------ Information provided ------

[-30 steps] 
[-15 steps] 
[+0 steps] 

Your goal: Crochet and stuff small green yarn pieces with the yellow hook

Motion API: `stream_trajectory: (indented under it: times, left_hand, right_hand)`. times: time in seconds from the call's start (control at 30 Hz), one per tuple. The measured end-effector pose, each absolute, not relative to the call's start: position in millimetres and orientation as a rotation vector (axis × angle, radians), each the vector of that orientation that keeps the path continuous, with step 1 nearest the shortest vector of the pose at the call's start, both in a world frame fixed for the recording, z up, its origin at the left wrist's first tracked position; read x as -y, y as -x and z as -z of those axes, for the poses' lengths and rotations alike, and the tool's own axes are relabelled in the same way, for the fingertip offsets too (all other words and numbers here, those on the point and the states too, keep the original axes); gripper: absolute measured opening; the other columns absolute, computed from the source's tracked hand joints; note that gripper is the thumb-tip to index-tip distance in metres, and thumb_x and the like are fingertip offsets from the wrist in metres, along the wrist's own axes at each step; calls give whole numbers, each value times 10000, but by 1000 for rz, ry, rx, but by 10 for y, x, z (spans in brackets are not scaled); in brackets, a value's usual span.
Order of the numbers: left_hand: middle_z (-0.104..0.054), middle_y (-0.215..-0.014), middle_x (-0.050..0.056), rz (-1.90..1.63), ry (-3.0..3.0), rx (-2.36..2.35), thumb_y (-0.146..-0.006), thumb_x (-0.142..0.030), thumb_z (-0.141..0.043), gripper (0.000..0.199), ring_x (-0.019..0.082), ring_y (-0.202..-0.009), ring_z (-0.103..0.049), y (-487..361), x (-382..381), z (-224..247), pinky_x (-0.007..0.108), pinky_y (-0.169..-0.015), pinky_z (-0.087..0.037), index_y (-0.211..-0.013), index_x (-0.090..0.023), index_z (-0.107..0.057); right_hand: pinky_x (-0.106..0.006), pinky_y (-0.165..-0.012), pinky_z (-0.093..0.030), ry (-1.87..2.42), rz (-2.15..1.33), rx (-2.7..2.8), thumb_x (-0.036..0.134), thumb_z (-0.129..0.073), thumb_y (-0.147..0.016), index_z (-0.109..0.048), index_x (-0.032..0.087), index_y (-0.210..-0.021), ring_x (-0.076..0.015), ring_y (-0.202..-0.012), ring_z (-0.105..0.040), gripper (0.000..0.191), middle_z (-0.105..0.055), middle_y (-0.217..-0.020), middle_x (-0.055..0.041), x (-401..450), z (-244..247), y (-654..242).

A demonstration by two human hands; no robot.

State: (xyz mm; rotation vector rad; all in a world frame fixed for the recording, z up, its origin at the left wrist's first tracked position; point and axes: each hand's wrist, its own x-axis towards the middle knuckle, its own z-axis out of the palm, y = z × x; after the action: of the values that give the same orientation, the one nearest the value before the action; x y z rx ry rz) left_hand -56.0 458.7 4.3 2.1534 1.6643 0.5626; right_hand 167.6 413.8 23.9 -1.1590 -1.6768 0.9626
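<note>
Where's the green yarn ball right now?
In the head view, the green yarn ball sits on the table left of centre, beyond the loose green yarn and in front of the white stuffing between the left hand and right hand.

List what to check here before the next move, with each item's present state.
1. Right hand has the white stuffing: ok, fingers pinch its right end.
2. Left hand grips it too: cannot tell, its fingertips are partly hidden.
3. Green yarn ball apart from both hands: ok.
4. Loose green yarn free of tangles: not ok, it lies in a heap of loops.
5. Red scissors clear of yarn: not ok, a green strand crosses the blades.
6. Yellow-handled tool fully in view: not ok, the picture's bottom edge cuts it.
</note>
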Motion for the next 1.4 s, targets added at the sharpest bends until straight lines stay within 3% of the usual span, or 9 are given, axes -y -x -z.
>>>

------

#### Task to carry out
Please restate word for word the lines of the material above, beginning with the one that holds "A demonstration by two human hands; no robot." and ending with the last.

#### Answer for this exercise
A demonstration by two human hands; no robot.

State: (xyz mm; rotation vector rad; all in a world frame fixed for the recording, z up, its origin at the left wrist's first tracked position; point and axes: each hand's wrist, its own x-axis towards the middle knuckle, its own z-axis out of the palm, y = z × x; after the action: of the values that give the same orientation, the one nearest the value before the action; x y z rx ry rz) left_hand -56.0 458.7 4.3 2.1534 1.6643 0.5626; right_hand 167.6 413.8 23.9 -1.1590 -1.6768 0.9626
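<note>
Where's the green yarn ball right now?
In the head view, the green yarn ball sits on the table left of centre, beyond the loose green yarn and in front of the white stuffing between the left hand and right hand.

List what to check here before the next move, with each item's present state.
1. Right hand has the white stuffing: ok, fingers pinch its right end.
2. Left hand grips it too: cannot tell, its fingertips are partly hidden.
3. Green yarn ball apart from both hands: ok.
4. Loose green yarn free of tangles: not ok, it lies in a heap of loops.
5. Red scissors clear of yarn: not ok, a green strand crosses the blades.
6. Yellow-handled tool fully in view: not ok, the picture's bottom edge cuts it.
</note>
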Motion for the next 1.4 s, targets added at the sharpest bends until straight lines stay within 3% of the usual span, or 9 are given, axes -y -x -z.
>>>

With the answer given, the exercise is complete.